(Exercise objective) Could you repeat the records below exactly, without the pictures?

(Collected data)
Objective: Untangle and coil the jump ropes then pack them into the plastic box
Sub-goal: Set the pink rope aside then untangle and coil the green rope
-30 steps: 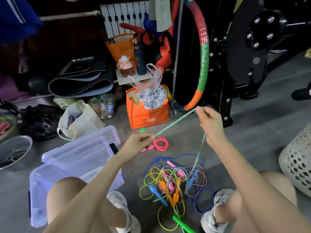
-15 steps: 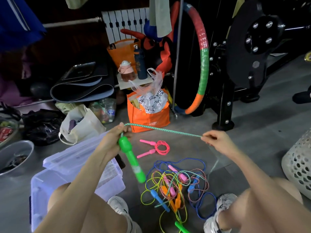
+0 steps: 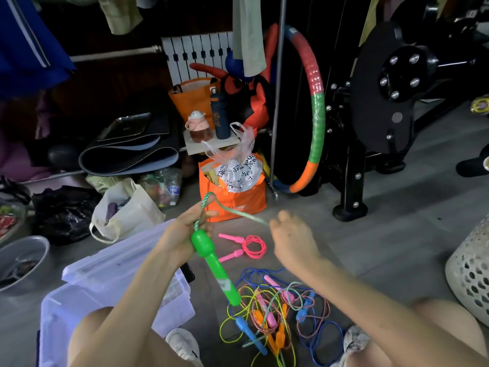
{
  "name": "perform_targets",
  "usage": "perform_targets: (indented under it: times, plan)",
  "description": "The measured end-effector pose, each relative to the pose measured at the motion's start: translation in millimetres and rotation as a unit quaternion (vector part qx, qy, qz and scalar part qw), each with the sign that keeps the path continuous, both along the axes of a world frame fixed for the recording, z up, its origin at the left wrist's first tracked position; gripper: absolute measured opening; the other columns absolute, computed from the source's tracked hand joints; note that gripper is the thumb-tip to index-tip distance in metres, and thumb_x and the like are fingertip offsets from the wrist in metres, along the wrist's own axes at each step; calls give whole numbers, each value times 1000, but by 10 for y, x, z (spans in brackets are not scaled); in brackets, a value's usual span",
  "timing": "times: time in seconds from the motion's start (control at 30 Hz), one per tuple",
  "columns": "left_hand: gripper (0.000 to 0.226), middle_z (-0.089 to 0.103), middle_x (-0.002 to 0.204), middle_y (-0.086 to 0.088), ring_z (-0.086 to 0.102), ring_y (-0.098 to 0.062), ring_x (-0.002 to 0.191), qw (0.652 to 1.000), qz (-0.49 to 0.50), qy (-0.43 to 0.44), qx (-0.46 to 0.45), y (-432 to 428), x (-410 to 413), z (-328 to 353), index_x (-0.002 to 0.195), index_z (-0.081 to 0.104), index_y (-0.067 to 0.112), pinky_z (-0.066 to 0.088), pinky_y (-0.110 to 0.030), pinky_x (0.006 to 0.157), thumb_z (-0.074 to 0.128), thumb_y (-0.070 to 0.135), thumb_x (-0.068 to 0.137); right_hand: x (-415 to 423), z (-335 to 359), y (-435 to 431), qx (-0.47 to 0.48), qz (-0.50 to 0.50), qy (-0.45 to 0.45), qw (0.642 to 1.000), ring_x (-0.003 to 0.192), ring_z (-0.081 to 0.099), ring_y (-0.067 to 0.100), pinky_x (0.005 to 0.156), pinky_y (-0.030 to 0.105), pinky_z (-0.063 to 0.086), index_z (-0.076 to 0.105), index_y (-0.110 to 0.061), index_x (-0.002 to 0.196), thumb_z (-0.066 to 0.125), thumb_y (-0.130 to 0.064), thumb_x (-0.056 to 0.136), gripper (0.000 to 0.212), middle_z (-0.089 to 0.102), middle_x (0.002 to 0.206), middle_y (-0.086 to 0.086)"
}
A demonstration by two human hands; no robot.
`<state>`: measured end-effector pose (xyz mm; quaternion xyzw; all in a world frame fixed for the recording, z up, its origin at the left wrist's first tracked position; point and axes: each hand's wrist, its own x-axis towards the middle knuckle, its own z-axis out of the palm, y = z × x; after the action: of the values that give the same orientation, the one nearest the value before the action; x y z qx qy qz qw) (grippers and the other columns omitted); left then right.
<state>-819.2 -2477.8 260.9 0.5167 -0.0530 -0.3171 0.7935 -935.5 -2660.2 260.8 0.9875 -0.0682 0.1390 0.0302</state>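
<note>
Half a second ago the green-and-white rope (image 3: 238,211) was stretched straight between two hands held well apart. Now a first loop has been folded and stands above the left hand (image 3: 182,237), to the right of the plastic box (image 3: 60,308) and above its far corner. The left hand's fingers are curled round the rope just above the green handle (image 3: 213,263), which hangs down beside the box's right wall. The right hand (image 3: 293,242) has been brought in close, farther right of the box. It is blurred by motion. The rope reaches its fingertips, but whether it is pinched there cannot be told. Coiling of this rope is judged to have begun. The rope's far end appears to run into the tangle (image 3: 275,311) on the floor to the right of the box, so it may not be fully freed. A coiled pink rope (image 3: 252,246) lies on the floor right of the box, not yet packed.
</note>
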Motion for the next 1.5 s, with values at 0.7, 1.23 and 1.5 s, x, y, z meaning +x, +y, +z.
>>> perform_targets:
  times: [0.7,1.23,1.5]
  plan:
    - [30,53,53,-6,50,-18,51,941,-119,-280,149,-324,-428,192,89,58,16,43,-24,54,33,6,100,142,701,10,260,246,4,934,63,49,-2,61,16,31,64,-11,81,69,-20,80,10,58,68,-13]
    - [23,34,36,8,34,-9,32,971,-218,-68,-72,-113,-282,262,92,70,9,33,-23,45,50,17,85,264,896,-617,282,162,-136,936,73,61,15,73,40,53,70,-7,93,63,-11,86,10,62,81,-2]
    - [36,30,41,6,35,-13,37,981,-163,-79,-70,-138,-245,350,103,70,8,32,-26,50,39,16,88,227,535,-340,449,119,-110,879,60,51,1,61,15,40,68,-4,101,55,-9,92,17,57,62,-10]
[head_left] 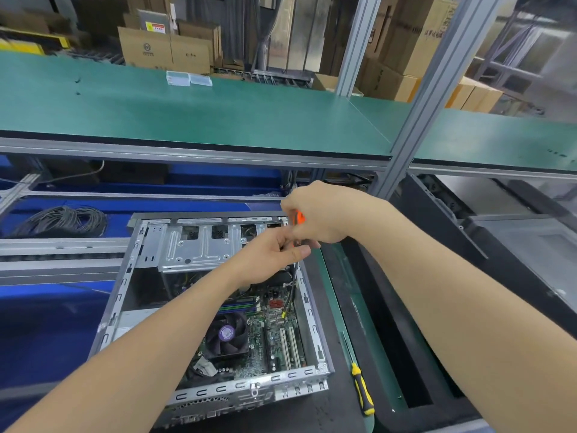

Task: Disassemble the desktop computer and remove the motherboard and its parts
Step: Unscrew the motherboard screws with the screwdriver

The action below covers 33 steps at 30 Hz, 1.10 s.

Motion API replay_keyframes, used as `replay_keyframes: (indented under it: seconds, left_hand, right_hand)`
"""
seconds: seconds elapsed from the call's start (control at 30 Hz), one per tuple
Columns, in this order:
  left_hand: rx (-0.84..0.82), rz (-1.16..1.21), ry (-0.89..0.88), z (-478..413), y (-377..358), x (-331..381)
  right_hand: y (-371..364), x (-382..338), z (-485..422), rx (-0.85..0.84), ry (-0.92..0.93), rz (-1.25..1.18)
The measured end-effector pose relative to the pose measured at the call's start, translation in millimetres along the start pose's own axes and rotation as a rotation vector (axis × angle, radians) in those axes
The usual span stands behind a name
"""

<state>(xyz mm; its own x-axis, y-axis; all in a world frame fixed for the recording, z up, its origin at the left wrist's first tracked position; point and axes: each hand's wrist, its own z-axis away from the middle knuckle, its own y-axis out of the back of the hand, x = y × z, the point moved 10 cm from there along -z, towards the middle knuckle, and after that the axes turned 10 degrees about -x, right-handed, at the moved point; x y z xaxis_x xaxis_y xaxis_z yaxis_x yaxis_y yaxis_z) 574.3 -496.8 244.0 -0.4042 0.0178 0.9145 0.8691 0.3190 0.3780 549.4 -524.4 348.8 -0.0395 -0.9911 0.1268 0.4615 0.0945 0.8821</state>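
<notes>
The right grip [315,217] is clamped round the top of an orange-handled screwdriver [300,217], with its fingers curled over the handle. Just below it and toward the person, the left grip [268,257] pinches the dark lower end of the same handle between thumb and fingertips. The tool's thin shaft runs down from both grips, along the inner right wall of the open computer case [115,307]. Whether the tip touches anything is hard to tell.

The motherboard [274,326] is below the grips and toward the person, lying flat in the bottom of the case. Its cooler fan [226,335] sits under the left forearm. A bare metal drive cage [187,245] fills the far part of the case, to the left of the left grip.

The case rests on the green table [327,270]. A yellow-and-black screwdriver [363,395] lies on the table below the right forearm, just beside the case's near right corner.

Far to the left of the grips is a coil of cable [62,220]. A green shelf [187,114] stretches above and beyond them, with cardboard boxes [162,51] behind it.
</notes>
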Motion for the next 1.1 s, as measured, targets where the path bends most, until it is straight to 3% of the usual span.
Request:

(Task result)
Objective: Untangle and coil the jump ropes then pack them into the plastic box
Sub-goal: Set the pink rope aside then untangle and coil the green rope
-30 steps: 
-15 steps: 
+0 steps: 
{
  "name": "perform_targets",
  "usage": "perform_targets: (indented under it: times, plan)",
  "description": "The measured end-effector pose, each relative to the pose measured at the motion's start: translation in millimetres and rotation as a unit quaternion (vector part qx, qy, qz and scalar part qw), each with the sign that keeps the path continuous, both along the axes of a world frame fixed for the recording, z up, its origin at the left wrist's first tracked position; gripper: absolute measured opening; the other columns absolute, computed from the source's tracked hand joints; note that gripper is the thumb-tip to index-tip distance in metres, and thumb_x and the like are fingertip offsets from the wrist in metres, along the wrist's own axes at each step; calls give whole numbers, each value times 1000, but by 10 for y, x, z (spans in brackets are not scaled); in brackets, a value's usual span",
  "timing": "times: time in seconds from the motion's start (control at 30 Hz), one per tuple",
  "columns": "left_hand: gripper (0.000 to 0.226), middle_z (-0.089 to 0.103), middle_x (-0.002 to 0.204), middle_y (-0.086 to 0.088), ring_z (-0.086 to 0.102), ring_y (-0.098 to 0.062), ring_x (-0.002 to 0.191), qw (0.652 to 1.000), qz (-0.49 to 0.50), qy (-0.43 to 0.44), qx (-0.46 to 0.45), y (-432 to 428), x (-410 to 413), z (-328 to 353), index_x (-0.002 to 0.195), index_z (-0.081 to 0.104), index_y (-0.067 to 0.112), pinky_z (-0.066 to 0.088), pinky_y (-0.110 to 0.030), pinky_x (0.006 to 0.157), thumb_z (-0.074 to 0.128), thumb_y (-0.070 to 0.135), thumb_x (-0.068 to 0.137); right_hand: x (-415 to 423), z (-335 to 359), y (-435 to 431), qx (-0.47 to 0.48), qz (-0.50 to 0.50), qy (-0.45 to 0.45), qw (0.642 to 1.000), ring_x (-0.003 to 0.192), ring_z (-0.081 to 0.099), ring_y (-0.067 to 0.100), pinky_x (0.005 to 0.156), pinky_y (-0.030 to 0.105), pinky_z (-0.063 to 0.086), index_z (-0.076 to 0.105), index_y (-0.110 to 0.061), index_x (-0.002 to 0.196), thumb_z (-0.066 to 0.125), thumb_y (-0.130 to 0.064), thumb_x (-0.056 to 0.136), gripper (0.000 to 0.212), middle_z (-0.089 to 0.102), middle_x (0.002 to 0.206), middle_y (-0.086 to 0.086)"
}
A demonstration by two human hands; no robot.
`<state>`: measured end-effector pose (xyz mm; quaternion xyzw; all in a world frame fixed for the recording, z up, its origin at the left wrist's first tracked position; point and axes: each hand's wrist, its own x-axis towards the middle knuckle, its own z-axis out of the palm, y = z × x; after the action: of the values that give the same orientation, the one nearest the value before the action; x y z qx qy qz qw) (grippers and the other columns omitted); left then right.
<state>-819.2 -2477.8 260.9 0.5167 -0.0530 -0.3171 0.7935 -935.5 -2660.2 260.8 0.9875 -0.0682 0.1390 0.0302</state>
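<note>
Half a second ago the green-and-white rope (image 3: 238,211) was stretched straight between two hands held well apart. Now a first loop has been folded and stands above the left hand (image 3: 182,237), to the right of the plastic box (image 3: 60,308) and above its far corner. The left hand's fingers are curled round the rope just above the green handle (image 3: 213,263), which hangs down beside the box's right wall. The right hand (image 3: 293,242) has been brought in close, farther right of the box. It is blurred by motion. The rope reaches its fingertips, but whether it is pinched there cannot be told. Coiling of this rope is judged to have begun. The rope's far end appears to run into the tangle (image 3: 275,311) on the floor to the right of the box, so it may not be fully freed. A coiled pink rope (image 3: 252,246) lies on the floor right of the box, not yet packed.
</note>
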Motion for the next 1.5 s, with values at 0.7, 1.23 and 1.5 s, x, y, z meaning +x, +y, +z.
>>> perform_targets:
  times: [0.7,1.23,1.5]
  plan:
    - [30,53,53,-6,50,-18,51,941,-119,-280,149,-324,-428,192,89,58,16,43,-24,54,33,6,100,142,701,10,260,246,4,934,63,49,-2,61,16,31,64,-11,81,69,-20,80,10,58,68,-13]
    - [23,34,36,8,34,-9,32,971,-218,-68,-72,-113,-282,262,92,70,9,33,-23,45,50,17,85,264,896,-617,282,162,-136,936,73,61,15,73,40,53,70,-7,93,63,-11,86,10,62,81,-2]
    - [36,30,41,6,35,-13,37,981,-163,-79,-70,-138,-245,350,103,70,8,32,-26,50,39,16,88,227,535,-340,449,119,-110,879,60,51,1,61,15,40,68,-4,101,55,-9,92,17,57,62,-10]
[head_left] 

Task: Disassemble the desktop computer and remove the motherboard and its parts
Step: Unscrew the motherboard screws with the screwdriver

The action below covers 33 steps at 30 Hz, 1.10 s.

Motion API replay_keyframes, used as `replay_keyframes: (indented under it: seconds, left_hand, right_hand)`
"""
seconds: seconds elapsed from the call's start (control at 30 Hz), one per tuple
Columns, in this order:
  left_hand: rx (-0.84..0.82), rz (-1.16..1.21), ry (-0.89..0.88), z (-478..413), y (-377..358), x (-331..381)
  right_hand: y (-371..364), x (-382..338), z (-485..422), rx (-0.85..0.84), ry (-0.92..0.93), rz (-1.25..1.18)
The measured end-effector pose relative to the pose measured at the call's start, translation in millimetres along the start pose's own axes and rotation as a rotation vector (axis × angle, radians) in those axes
The usual span stands behind a name
"""

<state>(xyz mm; its own x-axis, y-axis; all in a world frame fixed for the recording, z up, its origin at the left wrist's first tracked position; point and axes: each hand's wrist, its own z-axis away from the middle knuckle, its own y-axis out of the back of the hand, x = y × z, the point moved 10 cm from there along -z, towards the middle knuckle, and after that the axes turned 10 degrees about -x, right-handed, at the moved point; x y z xaxis_x xaxis_y xaxis_z yaxis_x yaxis_y yaxis_z) 574.3 -496.8 244.0 -0.4042 0.0178 0.9145 0.8691 0.3190 0.3780 549.4 -524.4 348.8 -0.0395 -0.9911 0.1268 0.4615 0.0945 0.8821</state>
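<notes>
The right grip [315,217] is clamped round the top of an orange-handled screwdriver [300,217], with its fingers curled over the handle. Just below it and toward the person, the left grip [268,257] pinches the dark lower end of the same handle between thumb and fingertips. The tool's thin shaft runs down from both grips, along the inner right wall of the open computer case [115,307]. Whether the tip touches anything is hard to tell.

The motherboard [274,326] is below the grips and toward the person, lying flat in the bottom of the case. Its cooler fan [226,335] sits under the left forearm. A bare metal drive cage [187,245] fills the far part of the case, to the left of the left grip.

The case rests on the green table [327,270]. A yellow-and-black screwdriver [363,395] lies on the table below the right forearm, just beside the case's near right corner.

Far to the left of the grips is a coil of cable [62,220]. A green shelf [187,114] stretches above and beyond them, with cardboard boxes [162,51] behind it.
</notes>
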Motion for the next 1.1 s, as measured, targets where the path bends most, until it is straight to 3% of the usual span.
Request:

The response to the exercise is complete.